El tono general de la obra se acerca al noir, aunque con toques de ciencia ficción. Esta ciudad de Neo Novena es un lugar oscuro y enorme lo que recuerda a obras como Blade Runner, Transmetropolitan o The Private Eye. Una sociedad tecnificada que se ha deshumanizado y un sentimiento de melancolía y pesimismo invade a todos sus habitantes. Además, veremos elementos muy reconocibles de las distopías como poblaciones fragmentadas (los ricos viven aislados mientras que el resto vive en suburbios masificados) o el uso de androides, aquí llamados peones, en los trabajos más bajos que existen.
Tengo que decir que en conjunto es una obra que me ha parecido interesante pero quizás, las altas expectativas que tenía me han jugado una mala pasada: Eran excesivas. Este tebeo ha ganado el Eisner de 2025 a la mejor reimpresión y ya venía precedido de criticas realmente sobresalientes. Obviamente es un buen cómic y no me extrañaría que estuviese en muchas listas de lo mejor del año, pero creo que tiene problemas que le alejan del sobresaliente.

En lo positivo, destacaría la ambientación de la obra ya que me parece oscura y decadente.
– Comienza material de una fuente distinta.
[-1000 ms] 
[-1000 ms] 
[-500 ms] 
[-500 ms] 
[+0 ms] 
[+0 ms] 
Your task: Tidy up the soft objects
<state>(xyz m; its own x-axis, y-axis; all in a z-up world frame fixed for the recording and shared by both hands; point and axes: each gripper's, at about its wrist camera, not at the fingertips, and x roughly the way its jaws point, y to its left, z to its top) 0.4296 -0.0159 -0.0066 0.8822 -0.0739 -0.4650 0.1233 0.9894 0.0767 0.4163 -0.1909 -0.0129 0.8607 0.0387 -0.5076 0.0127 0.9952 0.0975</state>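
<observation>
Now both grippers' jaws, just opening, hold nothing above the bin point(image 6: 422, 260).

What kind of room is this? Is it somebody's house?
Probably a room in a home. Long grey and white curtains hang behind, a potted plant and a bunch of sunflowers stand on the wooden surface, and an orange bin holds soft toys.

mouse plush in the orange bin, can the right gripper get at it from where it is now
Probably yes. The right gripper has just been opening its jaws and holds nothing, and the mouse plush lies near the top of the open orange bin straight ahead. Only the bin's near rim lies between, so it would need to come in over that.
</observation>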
Por momentos me ha recordado al estilo de Brubaker y Phillips. Además, la simbología y el aura siniestra que tiene todo lo que gira en torno a los asesinatos por momentos se asemeja a películas como Zodiac. A todo esto, le sumo el dibujo de Laurence Cambpell y el color de Lee Loughridge que consiguen crear un ambiente tétrico con un tono negro muy invasivo.
En lo negativo me sucede que la parte de Ram V (la historia de Ari Nasser) me parece muy superior a lo que escribe Dan Watters (la historia de Johannes Vale). En esta última (con un tono más ciencia ficción que noir) siento que se diluye mucho más lo que nos quieren contar, haciendo por momentos que su lectura se haga densa. No se consigue que las ideas y conceptos que se plantean enganchen tanto como las de la otra parte. Por otro lado, hay otro problema que tiene este cómic: el final me ha parecido muy ambiguo y se me plantean por momento más preguntas que respuestas. Soy consciente de que esto puede parecer algo menor y estoy a favor de los finales en los que no aparece Morgan Freeman mirándote a la cara explicando el final, pero si esta obra está transitando el género detectivesco quizás pido respuestas más claras.

No me cabe la menor duda de que parte de lo que explico aquí son impresiones personales y que lo bueno que tiene esta obra vence por mucho a lo malo, pero quizás ciertos problemas (menores) le alejan del sobresaliente. Aún así, es una obra compleja que sabe combinar elementos como el género negro y la ciencia ficción y que sigue demostrando la profesionalidad que he comentado de Ram V.